Regular expressions or regex or regexp are basically strings of character that define a search pattern, they can be used for performing ‘Search’ or ‘Search & Replace’ operations as well as can be used to validate a condition like a password policy etc.
Regex is a very powerful tool that is available at our disposal & the best thing about using regex is that they can be used in almost every computer language. So if you are Bash Scripting or creating a Python program, we can use regex or we can also write a single line search query.
(Recommended Read: Bash Scripting: Learn to use REGEX (Part 2- Intermediate) )
Also Read: Important BASH tips tricks for Beginners
For this tutorial, we are going to learn some of regex basics concepts & how we can use them in Bash using ‘grep’, but if you wish to use them on other languages like python or C, you can just use the regex part.
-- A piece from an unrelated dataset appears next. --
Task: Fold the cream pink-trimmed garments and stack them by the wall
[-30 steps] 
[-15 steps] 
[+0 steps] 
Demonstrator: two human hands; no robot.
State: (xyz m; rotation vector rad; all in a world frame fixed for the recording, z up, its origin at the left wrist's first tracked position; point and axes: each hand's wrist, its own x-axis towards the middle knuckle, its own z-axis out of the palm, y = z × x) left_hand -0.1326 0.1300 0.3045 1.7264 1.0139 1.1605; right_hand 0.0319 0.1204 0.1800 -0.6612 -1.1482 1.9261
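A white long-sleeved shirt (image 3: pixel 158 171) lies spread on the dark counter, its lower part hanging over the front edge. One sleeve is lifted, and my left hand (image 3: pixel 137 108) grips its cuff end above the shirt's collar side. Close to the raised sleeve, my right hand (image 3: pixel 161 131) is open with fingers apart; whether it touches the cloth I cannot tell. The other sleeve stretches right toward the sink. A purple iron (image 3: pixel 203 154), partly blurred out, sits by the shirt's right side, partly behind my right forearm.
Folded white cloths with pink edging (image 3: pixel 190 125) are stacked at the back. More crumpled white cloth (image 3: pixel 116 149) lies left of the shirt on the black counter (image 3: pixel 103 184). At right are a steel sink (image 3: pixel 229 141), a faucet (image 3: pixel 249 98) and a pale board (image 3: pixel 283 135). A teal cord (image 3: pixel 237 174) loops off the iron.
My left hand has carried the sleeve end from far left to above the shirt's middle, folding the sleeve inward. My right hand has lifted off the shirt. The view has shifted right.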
So let’s start by showing an example for regex,
Ex- A regex looks like
/t[aeiou]l/
But what does this mean? It means that the mentioned regex is going to look for a word that starts with ‘t’ , have any of the letters ‘a e I o u ’ in the middle & letter ‘l’ as the last word. It can be ‘tel’ ‘tal’ or ‘til’ / Match can be a separate word or part of another word like ‘tilt’, ‘brutal’ or ‘telephone’.
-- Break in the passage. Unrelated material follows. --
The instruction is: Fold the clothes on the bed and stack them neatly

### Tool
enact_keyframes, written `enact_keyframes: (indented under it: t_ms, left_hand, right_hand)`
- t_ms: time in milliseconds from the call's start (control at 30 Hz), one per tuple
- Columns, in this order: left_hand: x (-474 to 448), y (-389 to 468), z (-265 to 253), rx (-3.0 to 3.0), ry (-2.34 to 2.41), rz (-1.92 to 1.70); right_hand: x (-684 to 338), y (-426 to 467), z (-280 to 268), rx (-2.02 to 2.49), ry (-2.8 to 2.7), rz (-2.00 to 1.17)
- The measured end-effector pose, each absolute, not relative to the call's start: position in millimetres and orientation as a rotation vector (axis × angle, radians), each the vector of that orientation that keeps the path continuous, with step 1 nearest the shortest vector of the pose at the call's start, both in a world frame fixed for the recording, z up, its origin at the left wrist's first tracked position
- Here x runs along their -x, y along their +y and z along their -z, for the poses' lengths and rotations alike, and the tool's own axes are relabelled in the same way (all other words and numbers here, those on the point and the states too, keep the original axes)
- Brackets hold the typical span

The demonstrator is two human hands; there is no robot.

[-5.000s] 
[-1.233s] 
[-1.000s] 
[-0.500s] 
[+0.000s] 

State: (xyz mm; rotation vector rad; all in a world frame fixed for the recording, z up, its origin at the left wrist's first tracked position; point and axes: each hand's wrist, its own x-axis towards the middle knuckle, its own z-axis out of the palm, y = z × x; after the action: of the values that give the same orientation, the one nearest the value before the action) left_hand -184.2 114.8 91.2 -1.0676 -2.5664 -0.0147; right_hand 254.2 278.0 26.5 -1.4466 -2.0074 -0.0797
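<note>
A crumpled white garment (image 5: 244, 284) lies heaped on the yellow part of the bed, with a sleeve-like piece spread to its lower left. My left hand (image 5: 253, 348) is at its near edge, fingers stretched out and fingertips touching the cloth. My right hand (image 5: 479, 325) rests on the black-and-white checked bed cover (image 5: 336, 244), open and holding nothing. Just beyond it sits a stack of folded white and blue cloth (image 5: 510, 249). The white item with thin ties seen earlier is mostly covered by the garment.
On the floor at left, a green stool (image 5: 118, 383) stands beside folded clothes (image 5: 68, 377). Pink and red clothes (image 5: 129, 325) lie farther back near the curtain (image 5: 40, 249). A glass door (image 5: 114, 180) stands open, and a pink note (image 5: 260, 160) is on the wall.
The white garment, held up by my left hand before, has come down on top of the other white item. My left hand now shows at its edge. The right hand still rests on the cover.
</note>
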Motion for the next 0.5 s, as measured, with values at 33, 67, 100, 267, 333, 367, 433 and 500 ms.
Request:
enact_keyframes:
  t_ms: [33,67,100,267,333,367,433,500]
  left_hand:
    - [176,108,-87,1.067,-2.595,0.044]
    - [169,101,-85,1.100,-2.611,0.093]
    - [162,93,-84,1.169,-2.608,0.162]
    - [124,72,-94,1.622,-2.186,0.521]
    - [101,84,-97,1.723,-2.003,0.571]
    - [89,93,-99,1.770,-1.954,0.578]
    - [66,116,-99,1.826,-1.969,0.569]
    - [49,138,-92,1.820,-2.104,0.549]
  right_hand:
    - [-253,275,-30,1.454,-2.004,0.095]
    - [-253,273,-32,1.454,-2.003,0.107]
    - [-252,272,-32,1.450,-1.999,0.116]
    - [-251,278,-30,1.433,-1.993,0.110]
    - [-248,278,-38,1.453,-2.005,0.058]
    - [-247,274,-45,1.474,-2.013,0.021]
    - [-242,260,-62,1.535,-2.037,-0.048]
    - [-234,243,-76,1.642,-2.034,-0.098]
Syntax for using regex with grep is
$ grep “regex_search_term” file_location
Don't worry if it's getting over the mind, this was just an example to show what can be achieved with regex & believe me this was the simplest of the example. We can achieve much much more from the regex. We will now start regex with basics.
Regex Basics
So to learn about regex basics, We need to start learning about some special characters that are known as MetaCharacters. They help us in creating more complex regex search term. Mentioned below is the list of basic metacharacters,
. or Dot will match any character
[ ] will match a range of characters
[^ ] will match all character except for the one mentioned in braces
* will match zero or more of the preceding items
+ will match one or more of the preceding items
? will match zero or one of the preceding items
{n} will match ‘n’ numbers of preceding items
{n,} will match ‘n’ number of or more of preceding items
{n m} will match between ‘n’ & ‘m’ number of items
{ ,m} will match less than or equal to m number of items
\ is an escape character, used when we need to include one of the metacharacters is our search.
We will now discuss all these metacharacters with examples.
. or Dot
It is used to match any character that occurs in our search term. For example, we can use dot-like,
$ grep “d.g” file1
This regex means we are looking for a word that starts with ‘d’, ends with ‘g’ & can have any character in the middle in the file named ‘file_name’. Similarly, we can use dot character any number of times for our search pattern, like
T…...h
This search term will look for a word that starts with ‘T’, ends with ‘h’ & can have any six characters in the middle.
[ ]
Square braces are used to define a range of characters. For example, we need to search for some words in particular rather than matching any character,
$ grep “N[oen]n” file2
here, we are looking for a word that starts with ‘N’, ends with ‘n’ & can only have either of ‘o’ or ‘e’ or ‘n’ in the middle. We can mention from a single to any number of characters inside the square braces.
We can also define ranges like ‘a-e’ or ‘1-18’ as the list of matching characters inside square braces.
[^ ]
This is like the not operator for regex. While using [^ ], it means that our search will include all the characters except the ones mentioned inside the square braces. Example,
$ grep “St[^1-9]d” file3
This means that we can have all the words that start with ‘St’, ends with letter ‘d’ & must not contain any number from 1 to 9.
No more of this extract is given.